■ **Assigned task**
Using the material below, work out how many lines contain "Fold". Only the number is wanted.

■ **Data to examine**
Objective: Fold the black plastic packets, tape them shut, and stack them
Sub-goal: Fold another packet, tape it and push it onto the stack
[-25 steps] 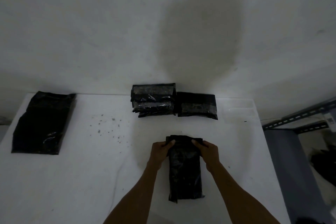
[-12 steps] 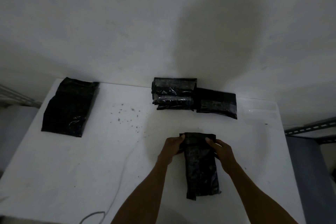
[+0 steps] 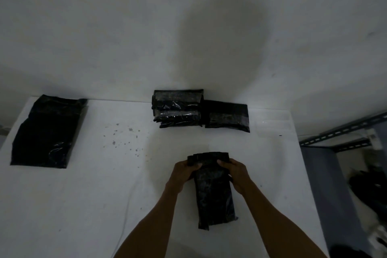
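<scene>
Crinkled, faintly shiny black plastic on the held packet [image 3: 213,191]. Glossy clear tape [image 3: 178,113] across the stacked packets [image 3: 178,100] at the far edge. Matt white, speckled tabletop [image 3: 83,195]. Slotted grey metal angle bar [image 3: 343,130] past the right edge.

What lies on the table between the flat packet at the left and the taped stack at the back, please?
Only bare tabletop with dark specks, in the head view.
</scene>
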Tool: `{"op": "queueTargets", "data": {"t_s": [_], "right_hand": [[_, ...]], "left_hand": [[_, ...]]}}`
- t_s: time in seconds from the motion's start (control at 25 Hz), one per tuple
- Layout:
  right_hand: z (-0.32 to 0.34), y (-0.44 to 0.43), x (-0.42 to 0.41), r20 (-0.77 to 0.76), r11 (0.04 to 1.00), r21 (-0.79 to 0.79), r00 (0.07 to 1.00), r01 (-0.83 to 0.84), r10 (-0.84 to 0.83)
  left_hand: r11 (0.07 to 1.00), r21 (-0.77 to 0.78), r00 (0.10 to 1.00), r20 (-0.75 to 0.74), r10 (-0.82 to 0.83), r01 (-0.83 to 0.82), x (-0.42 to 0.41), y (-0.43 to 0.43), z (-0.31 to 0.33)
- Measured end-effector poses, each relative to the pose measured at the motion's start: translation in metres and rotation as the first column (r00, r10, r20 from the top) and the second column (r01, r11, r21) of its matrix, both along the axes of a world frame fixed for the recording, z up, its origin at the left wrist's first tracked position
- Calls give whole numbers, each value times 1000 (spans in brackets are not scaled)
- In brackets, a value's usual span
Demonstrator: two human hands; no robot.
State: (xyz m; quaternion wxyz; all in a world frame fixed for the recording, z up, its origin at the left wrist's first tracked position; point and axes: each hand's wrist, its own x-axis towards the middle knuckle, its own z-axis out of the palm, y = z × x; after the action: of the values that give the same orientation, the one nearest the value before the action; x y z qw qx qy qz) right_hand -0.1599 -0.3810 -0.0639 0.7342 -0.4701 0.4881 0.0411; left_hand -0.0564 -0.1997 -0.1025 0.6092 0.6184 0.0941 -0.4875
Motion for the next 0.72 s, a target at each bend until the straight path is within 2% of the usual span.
{"op": "queueTargets", "data": {"t_s": [0.32,0.44,0.56,0.72], "right_hand": [[-9,-13,-1,13,997,-81,1000,-6,7],[-10,-13,2,21,997,-79,1000,9,-7],[-10,-14,3,21,997,-67,999,-44,46],[-15,-14,3,5,992,-113,999,-53,54]], "left_hand": [[1000,6,995,99,-15,15,4,-12,-3],[1000,-10,997,77,-2,2,7,-15,-3],[998,-57,999,35,-13,15,9,-14,-4],[999,-52,997,74,18,-14,9,-12,-4]]}}
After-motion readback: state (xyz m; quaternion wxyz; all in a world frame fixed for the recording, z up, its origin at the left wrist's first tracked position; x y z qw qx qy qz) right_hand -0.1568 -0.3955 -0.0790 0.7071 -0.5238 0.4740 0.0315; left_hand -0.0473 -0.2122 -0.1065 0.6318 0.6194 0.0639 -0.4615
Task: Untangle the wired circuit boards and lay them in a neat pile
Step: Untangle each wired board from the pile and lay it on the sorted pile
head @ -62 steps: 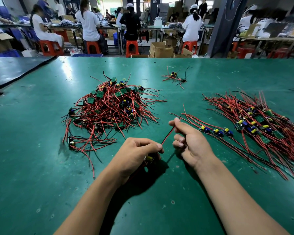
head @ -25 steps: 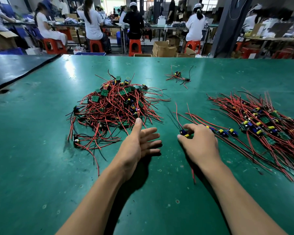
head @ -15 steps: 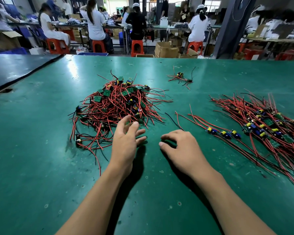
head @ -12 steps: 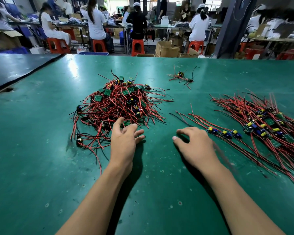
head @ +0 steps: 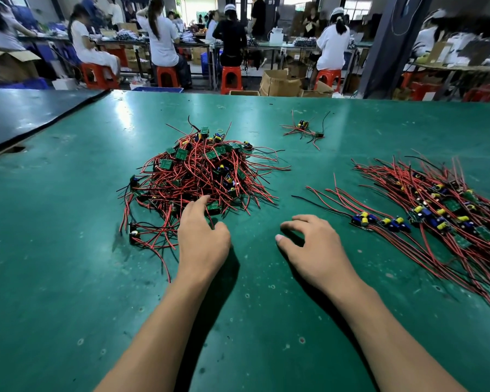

■ **Answer to this task**
2